A few weeks after the discovery in Northern Norway, scientists examine the Mid-Siberian substance more closely. Using methods and instruments more exact than previously available, they find out that they were wrong about the deep structure of the substance: the substance is KML instead of ACB. However, the substance found in Northern Norway was indeed ACB, just as the scientists thought it was.

After having read this passage, the participant was asked whether she considered the earlier judgement concerning the Norwegian sample (a) justified and (b) strictly speaking correct. Internalism predicts that the earlier judgement be considered strictly correct, as the sample fitted all of the identificatory criteria associated with the term at that time, whereas externalism entails that she consider the judgement false, as the Norwegian sample did not possess the real, external category essence. (I am here omitting some details and variations that we used in the scenarios.)

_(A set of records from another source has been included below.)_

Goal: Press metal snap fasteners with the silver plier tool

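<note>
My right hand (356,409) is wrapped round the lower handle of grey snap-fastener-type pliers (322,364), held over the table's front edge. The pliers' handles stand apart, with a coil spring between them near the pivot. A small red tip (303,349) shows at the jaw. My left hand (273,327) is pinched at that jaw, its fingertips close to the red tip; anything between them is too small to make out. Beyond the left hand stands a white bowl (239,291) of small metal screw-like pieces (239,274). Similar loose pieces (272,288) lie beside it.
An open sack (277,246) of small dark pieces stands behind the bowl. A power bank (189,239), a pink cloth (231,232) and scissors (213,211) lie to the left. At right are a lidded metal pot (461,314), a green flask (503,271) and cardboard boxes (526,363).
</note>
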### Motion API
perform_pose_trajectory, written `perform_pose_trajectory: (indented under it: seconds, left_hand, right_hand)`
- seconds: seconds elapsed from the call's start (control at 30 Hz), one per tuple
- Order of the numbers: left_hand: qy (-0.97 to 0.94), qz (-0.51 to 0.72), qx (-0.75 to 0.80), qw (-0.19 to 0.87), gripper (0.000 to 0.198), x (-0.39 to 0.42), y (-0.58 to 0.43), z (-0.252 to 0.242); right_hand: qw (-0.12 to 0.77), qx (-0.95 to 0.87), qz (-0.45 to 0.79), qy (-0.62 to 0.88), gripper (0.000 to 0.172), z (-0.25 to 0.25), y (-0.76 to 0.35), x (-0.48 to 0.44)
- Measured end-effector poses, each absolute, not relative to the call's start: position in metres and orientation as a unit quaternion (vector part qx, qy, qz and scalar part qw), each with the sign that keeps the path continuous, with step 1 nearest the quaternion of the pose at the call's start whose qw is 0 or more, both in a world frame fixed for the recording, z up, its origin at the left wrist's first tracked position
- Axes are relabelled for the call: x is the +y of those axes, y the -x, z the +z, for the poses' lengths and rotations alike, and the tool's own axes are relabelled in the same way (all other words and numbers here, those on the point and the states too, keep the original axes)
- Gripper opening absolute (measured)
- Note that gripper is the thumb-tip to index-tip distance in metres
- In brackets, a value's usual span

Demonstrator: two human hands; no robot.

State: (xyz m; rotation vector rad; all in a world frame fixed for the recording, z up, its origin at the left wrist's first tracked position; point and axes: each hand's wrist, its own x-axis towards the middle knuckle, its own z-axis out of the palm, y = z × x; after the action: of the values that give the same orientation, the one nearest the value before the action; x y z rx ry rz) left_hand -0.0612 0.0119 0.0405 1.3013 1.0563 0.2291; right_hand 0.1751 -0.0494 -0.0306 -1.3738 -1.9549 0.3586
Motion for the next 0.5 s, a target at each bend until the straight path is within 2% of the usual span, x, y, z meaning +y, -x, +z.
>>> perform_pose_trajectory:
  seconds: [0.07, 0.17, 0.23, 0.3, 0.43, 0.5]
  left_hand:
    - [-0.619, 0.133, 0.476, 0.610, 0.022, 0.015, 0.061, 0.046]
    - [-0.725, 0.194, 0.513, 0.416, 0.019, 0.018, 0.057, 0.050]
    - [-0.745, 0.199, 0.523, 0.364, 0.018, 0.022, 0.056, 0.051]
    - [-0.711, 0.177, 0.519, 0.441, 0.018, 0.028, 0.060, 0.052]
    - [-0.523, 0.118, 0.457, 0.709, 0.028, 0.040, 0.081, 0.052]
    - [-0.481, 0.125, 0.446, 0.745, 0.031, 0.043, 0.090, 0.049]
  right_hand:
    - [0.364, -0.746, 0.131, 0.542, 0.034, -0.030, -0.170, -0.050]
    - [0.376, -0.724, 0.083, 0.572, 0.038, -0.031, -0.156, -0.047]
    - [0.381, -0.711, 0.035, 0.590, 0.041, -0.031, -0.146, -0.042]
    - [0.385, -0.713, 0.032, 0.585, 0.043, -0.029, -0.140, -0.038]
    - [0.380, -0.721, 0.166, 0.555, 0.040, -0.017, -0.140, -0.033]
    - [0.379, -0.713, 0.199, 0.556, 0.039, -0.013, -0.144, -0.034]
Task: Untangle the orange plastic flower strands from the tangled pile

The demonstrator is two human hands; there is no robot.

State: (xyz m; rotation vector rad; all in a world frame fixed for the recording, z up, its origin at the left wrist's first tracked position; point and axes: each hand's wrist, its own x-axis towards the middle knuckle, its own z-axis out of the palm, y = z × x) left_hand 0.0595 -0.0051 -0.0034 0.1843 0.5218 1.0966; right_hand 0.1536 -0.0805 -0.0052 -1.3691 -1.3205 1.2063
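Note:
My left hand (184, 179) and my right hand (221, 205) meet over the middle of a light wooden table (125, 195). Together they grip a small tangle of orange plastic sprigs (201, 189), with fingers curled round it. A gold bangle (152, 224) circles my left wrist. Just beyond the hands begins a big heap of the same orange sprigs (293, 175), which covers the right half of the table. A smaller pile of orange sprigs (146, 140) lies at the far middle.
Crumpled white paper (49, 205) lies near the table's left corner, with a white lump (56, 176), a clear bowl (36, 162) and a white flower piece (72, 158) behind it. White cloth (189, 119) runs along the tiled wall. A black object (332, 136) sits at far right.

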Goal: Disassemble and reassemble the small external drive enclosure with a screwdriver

The results were that the majority of answers (69 %) were externalistic, and the minority (28 %) internalistic. Though the results undermine internalism, which cannot account for the externalistic answers, the results do not vindicate externalism. Instead, the results lend some support to the hybrid view, since it seems that the speakers used the category terms ambiguously between an externalistic and epistemic sense. However, we couldn’t rule out that the response pattern was due to the participants’ guessing or answering randomly, as they had no choice but to answer either internalistically or externalistically; a guessing strategy would have produced the same response pattern as the one predicted by the hybrid view.

Because of this problem, another experiment was conducted, where the participants were given the chance to pick one out of four alternatives with respect to the correctness of the earlier judgement. These were (i) that the judgement was correct, (ii) that it was not correct, (iii) that it was correct in one sense and wrong in another, and finally (iv) there was the option of answering ‘cannot say’. Predictions for internalism and externalism are the same as before, but this time the hybrid view entails that the participants answer by choosing the explicitly ambiguous option (‘on the one hand…’). The ‘cannot say’-alternative is introduced to minimise the proportion of guesses or random answers.

The results were the following: 48 % of the answers were externalistic, 22 % internalistic, 17 % ambiguous, and 12 % ‘cannot say’. That is, there were over two times more externalistic answers than any other type of answers, just like in the first experiment. Though there were again a substantial proportion of non-externalistic answers, we conclude that the results lend most support to externalism, as this time the answering options contradict each others. Moreover, since the hybrid hypothesis did not receive much direct support, it is possible that the internalistic answers in the first experiment did not after all manifest ambiguity, but rather were due to some intervening variables.

We conclude that the results suggest that natural kind terms have externalistic essentialist cores that make them refer in virtue of the unknown deep structure of the actual samples.

The paper can be found in whole here.

Reference:

Braisby, N., Franks. B., Hampton, J. (1996). Essentialism, word use, and concepts. Cognition, 59, 247 – 274.

Comments

Hi Jussi!
Congratulations to the publication of the paper.

Cheers,
Daniel

... congratulations also to the other Jussi and Henry, of course.